■ WHAT TO WORK ON
Output the full listing verbatim.

● ● ● ●

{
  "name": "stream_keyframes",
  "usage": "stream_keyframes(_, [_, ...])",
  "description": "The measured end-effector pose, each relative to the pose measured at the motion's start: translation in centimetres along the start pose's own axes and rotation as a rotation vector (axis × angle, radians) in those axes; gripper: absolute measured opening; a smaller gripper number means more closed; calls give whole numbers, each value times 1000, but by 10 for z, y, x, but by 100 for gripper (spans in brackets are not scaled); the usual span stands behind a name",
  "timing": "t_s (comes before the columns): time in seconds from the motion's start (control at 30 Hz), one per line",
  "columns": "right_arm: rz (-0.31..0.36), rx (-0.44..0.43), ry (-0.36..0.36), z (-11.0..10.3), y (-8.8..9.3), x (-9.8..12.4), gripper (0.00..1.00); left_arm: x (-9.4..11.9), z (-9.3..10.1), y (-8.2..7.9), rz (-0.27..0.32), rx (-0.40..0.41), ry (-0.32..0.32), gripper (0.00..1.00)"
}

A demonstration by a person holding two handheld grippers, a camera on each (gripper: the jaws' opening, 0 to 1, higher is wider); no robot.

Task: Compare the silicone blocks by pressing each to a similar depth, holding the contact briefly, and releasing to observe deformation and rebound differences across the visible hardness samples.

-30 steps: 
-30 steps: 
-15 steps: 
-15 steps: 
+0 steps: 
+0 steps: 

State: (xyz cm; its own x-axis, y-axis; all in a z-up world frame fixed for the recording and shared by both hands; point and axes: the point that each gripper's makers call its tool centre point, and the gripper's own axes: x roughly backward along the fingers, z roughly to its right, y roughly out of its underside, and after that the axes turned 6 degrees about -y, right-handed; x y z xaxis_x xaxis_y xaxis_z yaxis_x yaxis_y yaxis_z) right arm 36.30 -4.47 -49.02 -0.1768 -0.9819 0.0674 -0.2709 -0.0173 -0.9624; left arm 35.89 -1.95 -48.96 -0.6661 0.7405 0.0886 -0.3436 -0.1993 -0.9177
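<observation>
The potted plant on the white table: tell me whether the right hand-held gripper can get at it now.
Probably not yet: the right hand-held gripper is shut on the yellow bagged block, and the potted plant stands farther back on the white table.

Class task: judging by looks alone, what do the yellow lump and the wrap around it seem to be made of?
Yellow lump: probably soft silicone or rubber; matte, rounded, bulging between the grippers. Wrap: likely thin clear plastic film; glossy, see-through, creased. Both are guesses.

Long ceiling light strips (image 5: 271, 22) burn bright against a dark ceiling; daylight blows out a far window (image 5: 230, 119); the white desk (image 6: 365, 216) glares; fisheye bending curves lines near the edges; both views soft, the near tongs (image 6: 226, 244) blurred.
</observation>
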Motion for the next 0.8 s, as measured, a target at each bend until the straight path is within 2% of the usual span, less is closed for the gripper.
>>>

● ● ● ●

■ OUTPUT FOR THIS EXERCISE
{
  "name": "stream_keyframes",
  "usage": "stream_keyframes(_, [_, ...])",
  "description": "The measured end-effector pose, each relative to the pose measured at the motion's start: translation in centimetres along the start pose's own axes and rotation as a rotation vector (axis × angle, radians) in those axes; gripper: absolute measured opening; a smaller gripper number means more closed; calls give whole numbers, each value times 1000, but by 10 for z, y, x, but by 100 for gripper (spans in brackets are not scaled); the usual span stands behind a name",
  "timing": "t_s (comes before the columns): time in seconds from the motion's start (control at 30 Hz), one per line",
  "columns": "right_arm: rz (-0.31..0.36), rx (-0.44..0.43), ry (-0.36..0.36), z (-11.0..10.3), y (-8.8..9.3), x (-9.8..12.4), gripper (0.00..1.00); left_arm: x (-9.4..11.9), z (-9.3..10.1), y (-8.2..7.9), rz (-0.27..0.32), rx (-0.40..0.41), ry (-0.32..0.32), gripper (0.00..1.00)"
}

A demonstration by a person holding two handheld grippers, a camera on each (gripper: the jaws' opening, 0 to 1, higher is wider); no robot.

Task: Compare the silicone blocks by pressing each to a similar depth, holding the contact briefly, and releasing to observe deformation and rebound differences across the visible hardness samples.

-30 steps: 
-30 steps: 
-15 steps: 
-15 steps: 
+0 steps: 
+0 steps: 

State: (xyz cm; its own x-axis, y-axis; all in a z-up world frame fixed for the recording and shared by both hands; point and axes: the point that each gripper's makers call its tool centre point, and the gripper's own axes: x roughly backward along the fingers, z roughly to its right, y roughly out of its underside, and after that the axes turned 6 degrees about -y, right-handed; x y z xaxis_x xaxis_y xaxis_z yaxis_x yaxis_y yaxis_z) right arm 36.30 -4.47 -49.02 -0.1768 -0.9819 0.0674 -0.2709 -0.0173 -0.9624; left arm 35.89 -1.95 -48.96 -0.6661 0.7405 0.0886 -0.3436 -0.1993 -0.9177
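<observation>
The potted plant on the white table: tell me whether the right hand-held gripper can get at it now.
Probably not yet: the right hand-held gripper is shut on the yellow bagged block, and the potted plant stands farther back on the white table.

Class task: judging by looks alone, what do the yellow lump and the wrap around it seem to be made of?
Yellow lump: probably soft silicone or rubber; matte, rounded, bulging between the grippers. Wrap: likely thin clear plastic film; glossy, see-through, creased. Both are guesses.

Long ceiling light strips (image 5: 271, 22) burn bright against a dark ceiling; daylight blows out a far window (image 5: 230, 119); the white desk (image 6: 365, 216) glares; fisheye bending curves lines near the edges; both views soft, the near tongs (image 6: 226, 244) blurred.
</observation>
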Motion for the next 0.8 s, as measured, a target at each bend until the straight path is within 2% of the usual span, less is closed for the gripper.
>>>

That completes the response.